■ **THE PROBLEM**:
Read the listing below and copy out every line that holds "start".

━━━

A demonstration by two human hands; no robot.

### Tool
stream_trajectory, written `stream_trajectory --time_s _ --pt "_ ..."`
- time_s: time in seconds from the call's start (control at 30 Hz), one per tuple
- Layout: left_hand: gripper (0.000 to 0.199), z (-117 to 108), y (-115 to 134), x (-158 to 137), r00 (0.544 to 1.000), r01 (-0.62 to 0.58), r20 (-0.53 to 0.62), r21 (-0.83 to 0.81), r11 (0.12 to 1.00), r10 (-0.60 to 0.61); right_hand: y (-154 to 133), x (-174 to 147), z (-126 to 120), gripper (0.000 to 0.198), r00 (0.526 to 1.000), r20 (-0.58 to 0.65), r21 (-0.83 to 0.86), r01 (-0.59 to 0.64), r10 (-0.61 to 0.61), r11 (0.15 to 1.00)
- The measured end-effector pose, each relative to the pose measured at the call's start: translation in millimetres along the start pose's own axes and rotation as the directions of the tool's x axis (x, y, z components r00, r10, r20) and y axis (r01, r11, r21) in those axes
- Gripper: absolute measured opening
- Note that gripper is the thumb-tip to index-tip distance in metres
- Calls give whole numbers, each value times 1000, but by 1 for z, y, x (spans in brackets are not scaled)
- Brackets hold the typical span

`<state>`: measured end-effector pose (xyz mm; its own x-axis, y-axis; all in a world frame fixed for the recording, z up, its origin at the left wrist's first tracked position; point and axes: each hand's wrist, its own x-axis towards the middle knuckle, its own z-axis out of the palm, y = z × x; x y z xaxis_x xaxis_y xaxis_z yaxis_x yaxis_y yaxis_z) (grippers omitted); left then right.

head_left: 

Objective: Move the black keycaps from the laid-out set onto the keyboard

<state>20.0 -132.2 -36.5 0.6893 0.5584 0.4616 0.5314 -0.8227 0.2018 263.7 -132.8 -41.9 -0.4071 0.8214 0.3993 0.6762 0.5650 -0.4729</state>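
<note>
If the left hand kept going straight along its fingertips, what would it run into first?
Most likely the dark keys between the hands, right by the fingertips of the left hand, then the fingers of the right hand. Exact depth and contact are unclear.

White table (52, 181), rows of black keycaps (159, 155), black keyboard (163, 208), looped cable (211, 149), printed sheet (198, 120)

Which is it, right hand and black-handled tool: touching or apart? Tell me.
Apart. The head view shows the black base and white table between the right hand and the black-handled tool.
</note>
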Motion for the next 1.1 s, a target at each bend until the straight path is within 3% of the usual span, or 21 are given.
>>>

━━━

■ **ANSWER TO THE PROBLEM**:
- time_s: time in seconds from the call's start (control at 30 Hz), one per tuple
- The measured end-effector pose, each relative to the pose measured at the call's start: translation in millimetres along the start pose's own axes and rotation as the directions of the tool's x axis (x, y, z components r00, r10, r20) and y axis (r01, r11, r21) in those axes

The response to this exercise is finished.